For kernel-based trace sources, there is "stm_source" device
class. Devices of this class can be connected and disconnected to/from
stm devices at runtime via a sysfs attribute called "stm_source_link"
by writing the name of the desired stm device there, for example::

	$ echo dummy_stm.0 > /sys/class/stm_source/console/stm_source_link

For examples on how to use stm_source interface in the kernel, refer
to stm_console, stm_heartbeat or stm_ftrace drivers.

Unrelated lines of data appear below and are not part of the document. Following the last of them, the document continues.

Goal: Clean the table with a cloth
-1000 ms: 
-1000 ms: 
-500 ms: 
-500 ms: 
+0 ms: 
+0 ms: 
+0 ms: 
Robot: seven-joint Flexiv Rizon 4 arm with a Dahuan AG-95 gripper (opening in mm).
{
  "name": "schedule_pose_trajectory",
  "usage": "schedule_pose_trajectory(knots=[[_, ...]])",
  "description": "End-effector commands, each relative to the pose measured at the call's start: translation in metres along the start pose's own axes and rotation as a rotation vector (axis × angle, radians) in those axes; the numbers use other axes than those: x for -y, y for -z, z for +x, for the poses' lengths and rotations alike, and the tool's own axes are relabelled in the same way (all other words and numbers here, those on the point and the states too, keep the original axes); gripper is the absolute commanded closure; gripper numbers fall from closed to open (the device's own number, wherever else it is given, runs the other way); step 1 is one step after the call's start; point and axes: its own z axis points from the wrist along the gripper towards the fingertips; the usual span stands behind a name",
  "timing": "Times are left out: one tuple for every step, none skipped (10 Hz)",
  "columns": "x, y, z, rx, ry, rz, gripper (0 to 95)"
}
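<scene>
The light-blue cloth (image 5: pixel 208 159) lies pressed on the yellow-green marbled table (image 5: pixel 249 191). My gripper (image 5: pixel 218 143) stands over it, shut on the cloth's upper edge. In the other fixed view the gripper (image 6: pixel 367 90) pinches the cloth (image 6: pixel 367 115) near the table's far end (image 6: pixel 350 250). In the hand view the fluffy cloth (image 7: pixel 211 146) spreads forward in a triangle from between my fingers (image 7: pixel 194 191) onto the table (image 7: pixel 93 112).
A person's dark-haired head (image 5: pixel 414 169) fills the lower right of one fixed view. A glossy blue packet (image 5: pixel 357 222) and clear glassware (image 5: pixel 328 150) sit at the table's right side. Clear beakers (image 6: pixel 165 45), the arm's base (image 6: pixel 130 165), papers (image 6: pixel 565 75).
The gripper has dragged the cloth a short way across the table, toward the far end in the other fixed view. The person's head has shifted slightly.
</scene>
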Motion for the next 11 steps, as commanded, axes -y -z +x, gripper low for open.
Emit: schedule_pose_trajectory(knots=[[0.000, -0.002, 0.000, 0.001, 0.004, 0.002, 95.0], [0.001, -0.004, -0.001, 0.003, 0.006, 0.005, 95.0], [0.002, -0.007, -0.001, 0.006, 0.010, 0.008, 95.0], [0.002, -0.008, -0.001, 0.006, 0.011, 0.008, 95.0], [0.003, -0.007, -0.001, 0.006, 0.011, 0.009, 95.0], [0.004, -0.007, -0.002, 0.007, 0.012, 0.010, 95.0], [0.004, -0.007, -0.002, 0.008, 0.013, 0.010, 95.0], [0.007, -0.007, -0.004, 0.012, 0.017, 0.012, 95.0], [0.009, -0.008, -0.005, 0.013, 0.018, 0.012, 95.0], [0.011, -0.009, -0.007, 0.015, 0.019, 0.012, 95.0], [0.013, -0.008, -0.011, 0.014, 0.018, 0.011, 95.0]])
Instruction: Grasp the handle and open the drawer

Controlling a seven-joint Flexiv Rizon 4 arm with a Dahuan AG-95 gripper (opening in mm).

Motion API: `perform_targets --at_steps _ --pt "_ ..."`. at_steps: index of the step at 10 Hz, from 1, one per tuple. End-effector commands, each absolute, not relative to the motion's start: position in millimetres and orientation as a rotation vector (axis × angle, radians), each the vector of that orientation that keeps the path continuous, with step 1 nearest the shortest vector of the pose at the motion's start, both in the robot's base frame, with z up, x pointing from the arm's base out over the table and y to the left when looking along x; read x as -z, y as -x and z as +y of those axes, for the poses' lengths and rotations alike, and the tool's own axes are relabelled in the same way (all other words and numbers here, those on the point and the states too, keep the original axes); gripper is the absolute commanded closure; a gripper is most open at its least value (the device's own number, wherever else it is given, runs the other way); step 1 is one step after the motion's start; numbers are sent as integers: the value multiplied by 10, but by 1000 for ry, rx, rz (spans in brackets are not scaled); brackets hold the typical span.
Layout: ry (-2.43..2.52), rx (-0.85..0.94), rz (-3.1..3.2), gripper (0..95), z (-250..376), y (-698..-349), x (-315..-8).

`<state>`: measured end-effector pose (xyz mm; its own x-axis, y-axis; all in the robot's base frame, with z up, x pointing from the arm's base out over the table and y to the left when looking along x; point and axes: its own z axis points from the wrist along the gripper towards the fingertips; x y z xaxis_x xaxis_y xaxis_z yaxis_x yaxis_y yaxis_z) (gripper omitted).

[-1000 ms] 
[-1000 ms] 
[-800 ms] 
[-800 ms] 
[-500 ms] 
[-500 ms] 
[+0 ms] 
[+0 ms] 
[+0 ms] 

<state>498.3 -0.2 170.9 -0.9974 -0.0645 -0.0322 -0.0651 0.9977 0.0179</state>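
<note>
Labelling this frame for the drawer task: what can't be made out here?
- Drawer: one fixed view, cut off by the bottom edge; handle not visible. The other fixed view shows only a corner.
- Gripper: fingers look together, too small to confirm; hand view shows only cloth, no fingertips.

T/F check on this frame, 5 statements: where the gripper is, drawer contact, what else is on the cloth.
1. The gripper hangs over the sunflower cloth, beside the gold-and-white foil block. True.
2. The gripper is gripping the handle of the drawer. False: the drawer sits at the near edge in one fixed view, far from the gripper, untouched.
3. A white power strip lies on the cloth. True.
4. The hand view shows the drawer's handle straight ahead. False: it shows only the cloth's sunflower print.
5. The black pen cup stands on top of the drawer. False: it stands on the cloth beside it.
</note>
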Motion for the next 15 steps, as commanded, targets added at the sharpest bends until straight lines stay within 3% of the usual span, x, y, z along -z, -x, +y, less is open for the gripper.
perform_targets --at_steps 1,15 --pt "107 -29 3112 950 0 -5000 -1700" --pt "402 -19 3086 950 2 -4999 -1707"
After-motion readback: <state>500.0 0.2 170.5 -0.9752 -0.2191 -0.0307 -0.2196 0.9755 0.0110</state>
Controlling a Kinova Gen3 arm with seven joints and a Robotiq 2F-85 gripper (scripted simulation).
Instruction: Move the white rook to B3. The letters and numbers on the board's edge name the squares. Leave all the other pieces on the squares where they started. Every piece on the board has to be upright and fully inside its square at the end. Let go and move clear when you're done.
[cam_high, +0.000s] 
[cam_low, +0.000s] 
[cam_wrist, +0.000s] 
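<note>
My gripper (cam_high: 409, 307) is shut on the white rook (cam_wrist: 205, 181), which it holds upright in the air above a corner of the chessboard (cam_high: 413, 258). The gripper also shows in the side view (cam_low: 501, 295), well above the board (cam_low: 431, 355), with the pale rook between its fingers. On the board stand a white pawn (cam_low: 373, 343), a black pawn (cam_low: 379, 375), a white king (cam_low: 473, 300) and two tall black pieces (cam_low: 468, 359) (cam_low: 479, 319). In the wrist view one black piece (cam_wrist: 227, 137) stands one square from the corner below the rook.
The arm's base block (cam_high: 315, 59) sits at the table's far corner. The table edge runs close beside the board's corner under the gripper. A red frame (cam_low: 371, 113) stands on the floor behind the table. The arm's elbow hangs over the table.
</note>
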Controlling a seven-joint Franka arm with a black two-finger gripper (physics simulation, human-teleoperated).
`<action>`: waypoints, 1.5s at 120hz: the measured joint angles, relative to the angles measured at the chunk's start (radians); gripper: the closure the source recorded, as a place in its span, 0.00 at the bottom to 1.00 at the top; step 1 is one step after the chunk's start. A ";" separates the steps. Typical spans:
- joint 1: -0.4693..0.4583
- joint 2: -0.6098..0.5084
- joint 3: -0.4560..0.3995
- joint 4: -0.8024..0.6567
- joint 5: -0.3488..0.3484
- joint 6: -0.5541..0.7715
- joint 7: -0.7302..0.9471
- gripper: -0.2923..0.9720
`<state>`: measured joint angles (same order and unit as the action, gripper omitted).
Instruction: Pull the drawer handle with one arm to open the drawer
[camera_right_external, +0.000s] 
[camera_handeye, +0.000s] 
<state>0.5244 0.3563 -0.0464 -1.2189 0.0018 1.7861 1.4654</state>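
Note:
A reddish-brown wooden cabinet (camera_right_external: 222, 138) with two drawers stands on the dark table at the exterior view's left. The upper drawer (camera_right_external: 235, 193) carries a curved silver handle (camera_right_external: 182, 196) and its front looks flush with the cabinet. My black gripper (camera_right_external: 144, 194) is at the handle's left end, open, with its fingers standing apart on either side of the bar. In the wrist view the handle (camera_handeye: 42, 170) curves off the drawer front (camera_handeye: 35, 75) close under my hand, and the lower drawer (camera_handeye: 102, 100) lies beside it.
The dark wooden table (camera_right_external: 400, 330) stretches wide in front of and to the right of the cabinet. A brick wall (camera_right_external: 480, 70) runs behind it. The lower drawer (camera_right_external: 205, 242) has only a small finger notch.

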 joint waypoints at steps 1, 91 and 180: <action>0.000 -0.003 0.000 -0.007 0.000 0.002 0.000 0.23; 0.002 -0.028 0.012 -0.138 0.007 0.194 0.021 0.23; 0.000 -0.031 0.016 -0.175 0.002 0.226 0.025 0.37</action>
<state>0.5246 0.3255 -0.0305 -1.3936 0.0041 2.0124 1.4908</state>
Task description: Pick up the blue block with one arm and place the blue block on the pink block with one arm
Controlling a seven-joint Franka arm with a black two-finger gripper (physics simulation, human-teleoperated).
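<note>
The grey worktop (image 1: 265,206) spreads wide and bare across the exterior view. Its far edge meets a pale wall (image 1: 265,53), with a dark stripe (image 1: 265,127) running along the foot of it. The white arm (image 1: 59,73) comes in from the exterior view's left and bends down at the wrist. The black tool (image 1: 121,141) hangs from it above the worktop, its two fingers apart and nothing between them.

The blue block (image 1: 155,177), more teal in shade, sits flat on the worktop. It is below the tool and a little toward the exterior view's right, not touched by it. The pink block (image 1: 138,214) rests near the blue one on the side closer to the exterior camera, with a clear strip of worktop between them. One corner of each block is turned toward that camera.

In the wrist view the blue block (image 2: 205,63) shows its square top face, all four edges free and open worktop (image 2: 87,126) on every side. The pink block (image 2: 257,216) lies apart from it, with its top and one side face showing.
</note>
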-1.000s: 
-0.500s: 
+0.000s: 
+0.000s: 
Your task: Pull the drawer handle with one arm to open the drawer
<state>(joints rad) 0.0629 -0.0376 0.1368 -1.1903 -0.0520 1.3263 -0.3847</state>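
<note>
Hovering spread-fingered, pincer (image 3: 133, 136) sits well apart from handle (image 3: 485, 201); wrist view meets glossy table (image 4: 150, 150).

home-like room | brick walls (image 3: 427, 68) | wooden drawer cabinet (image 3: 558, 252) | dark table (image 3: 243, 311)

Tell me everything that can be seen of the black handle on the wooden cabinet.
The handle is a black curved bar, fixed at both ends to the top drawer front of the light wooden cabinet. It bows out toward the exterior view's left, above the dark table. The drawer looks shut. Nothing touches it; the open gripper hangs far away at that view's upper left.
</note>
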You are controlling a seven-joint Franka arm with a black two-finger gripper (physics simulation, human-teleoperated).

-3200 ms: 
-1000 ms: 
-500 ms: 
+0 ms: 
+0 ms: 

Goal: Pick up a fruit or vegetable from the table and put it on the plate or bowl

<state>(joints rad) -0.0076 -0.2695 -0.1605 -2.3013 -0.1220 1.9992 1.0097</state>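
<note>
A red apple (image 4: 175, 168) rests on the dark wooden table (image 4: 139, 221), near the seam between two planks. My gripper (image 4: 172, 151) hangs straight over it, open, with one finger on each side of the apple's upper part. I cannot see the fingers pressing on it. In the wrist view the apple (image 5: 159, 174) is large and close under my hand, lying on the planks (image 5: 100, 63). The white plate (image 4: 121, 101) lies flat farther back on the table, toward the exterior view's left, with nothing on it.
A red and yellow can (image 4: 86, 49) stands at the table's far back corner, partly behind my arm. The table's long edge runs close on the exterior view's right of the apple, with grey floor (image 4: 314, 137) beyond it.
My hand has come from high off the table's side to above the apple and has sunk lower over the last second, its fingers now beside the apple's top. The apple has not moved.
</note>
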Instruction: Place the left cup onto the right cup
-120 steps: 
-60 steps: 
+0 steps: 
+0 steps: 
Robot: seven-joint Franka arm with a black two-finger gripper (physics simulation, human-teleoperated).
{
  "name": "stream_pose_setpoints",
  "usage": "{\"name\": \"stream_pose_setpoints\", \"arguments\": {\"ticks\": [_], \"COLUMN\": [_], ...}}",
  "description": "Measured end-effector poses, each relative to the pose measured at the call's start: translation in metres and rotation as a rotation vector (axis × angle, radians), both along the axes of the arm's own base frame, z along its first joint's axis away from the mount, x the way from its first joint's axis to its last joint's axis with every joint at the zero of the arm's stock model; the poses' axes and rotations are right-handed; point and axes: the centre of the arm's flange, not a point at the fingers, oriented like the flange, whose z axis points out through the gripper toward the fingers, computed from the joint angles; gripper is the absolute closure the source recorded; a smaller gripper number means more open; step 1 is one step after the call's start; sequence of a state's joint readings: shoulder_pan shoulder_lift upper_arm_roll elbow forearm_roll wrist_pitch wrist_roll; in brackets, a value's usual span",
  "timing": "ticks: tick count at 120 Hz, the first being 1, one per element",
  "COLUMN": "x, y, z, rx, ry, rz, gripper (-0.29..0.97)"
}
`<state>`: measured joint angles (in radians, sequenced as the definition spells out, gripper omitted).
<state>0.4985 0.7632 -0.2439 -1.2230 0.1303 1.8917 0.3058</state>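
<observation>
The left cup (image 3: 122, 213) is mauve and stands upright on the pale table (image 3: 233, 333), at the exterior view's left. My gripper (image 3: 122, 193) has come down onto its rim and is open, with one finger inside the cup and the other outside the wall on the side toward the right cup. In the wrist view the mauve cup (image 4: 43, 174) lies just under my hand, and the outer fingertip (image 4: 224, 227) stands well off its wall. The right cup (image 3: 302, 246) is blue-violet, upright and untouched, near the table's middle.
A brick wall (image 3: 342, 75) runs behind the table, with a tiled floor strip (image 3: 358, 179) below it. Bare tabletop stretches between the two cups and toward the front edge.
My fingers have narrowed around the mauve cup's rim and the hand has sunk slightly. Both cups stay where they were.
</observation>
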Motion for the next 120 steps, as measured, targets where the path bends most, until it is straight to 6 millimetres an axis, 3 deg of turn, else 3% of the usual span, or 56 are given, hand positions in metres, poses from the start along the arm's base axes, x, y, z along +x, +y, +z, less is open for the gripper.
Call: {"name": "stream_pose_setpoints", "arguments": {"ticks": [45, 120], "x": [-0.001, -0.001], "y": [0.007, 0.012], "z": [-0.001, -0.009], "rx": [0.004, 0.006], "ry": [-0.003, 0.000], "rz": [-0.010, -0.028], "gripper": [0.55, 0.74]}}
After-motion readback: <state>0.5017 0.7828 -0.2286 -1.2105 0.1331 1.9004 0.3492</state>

Each stm_source device will need to assume a master and a range of
channels, depending on how many channels it requires. These are
allocated for the device according to the policy configuration. If
there's a node in the root of the policy directory that matches the
stm_source device's name (for example, "console"), this node will be
used to allocate master and channel numbers. If there's no such policy
node, the stm core will use the catch-all entry "default", if one
exists. If neither policy nodes exist, the write() to stm_source_link
will return an error.


One implementation of this interface also used in the example above is
the "stm_console" driver, which basically provides a one-way console
for kernel messages over an stm device.

To configure the master/channel pair that will be assigned to this
console in the STP stream, create a "console" policy entry (see the
beginning of this text on how to do that). When initialized, it will
consume one channel.


This is another "stm_source" device, once the stm_ftrace has been
linked with an stm device, and if "function" tracer is enabled,
function address and parent function address which Ftrace subsystem
would store into ring buffer will be exported via the stm device at
the same time.

Currently only Ftrace "function" tracer is supported.